> [Task goal]: In how many lines of the listing below does "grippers" appear? Reply with the number only.

> [Data section]:

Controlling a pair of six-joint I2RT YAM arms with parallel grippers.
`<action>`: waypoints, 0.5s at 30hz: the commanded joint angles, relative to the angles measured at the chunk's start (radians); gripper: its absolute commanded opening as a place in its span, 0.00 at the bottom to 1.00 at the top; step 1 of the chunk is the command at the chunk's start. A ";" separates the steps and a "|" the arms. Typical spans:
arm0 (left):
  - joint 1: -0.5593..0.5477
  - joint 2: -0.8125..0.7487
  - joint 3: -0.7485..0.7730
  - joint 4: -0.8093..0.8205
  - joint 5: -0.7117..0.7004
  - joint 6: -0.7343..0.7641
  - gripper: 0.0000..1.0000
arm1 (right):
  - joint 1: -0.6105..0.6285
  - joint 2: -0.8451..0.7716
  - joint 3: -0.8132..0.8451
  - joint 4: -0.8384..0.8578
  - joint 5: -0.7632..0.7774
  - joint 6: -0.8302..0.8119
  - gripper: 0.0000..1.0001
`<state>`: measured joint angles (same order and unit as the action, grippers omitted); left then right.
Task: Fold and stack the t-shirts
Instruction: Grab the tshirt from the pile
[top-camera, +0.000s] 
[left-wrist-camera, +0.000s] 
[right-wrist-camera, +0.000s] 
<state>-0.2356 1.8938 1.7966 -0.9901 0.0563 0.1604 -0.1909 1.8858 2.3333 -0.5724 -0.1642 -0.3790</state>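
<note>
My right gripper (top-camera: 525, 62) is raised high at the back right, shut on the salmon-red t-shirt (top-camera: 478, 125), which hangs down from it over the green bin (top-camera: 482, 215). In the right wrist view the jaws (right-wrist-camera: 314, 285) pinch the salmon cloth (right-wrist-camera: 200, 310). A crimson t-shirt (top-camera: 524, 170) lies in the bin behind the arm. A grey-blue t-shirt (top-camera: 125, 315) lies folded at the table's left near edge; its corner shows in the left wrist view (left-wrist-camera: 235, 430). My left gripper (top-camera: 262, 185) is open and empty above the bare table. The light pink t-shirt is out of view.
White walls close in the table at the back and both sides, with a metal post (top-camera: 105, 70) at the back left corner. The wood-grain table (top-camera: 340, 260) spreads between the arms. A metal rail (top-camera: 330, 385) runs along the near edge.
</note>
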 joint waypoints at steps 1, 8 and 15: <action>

> [Response to the exercise]: 2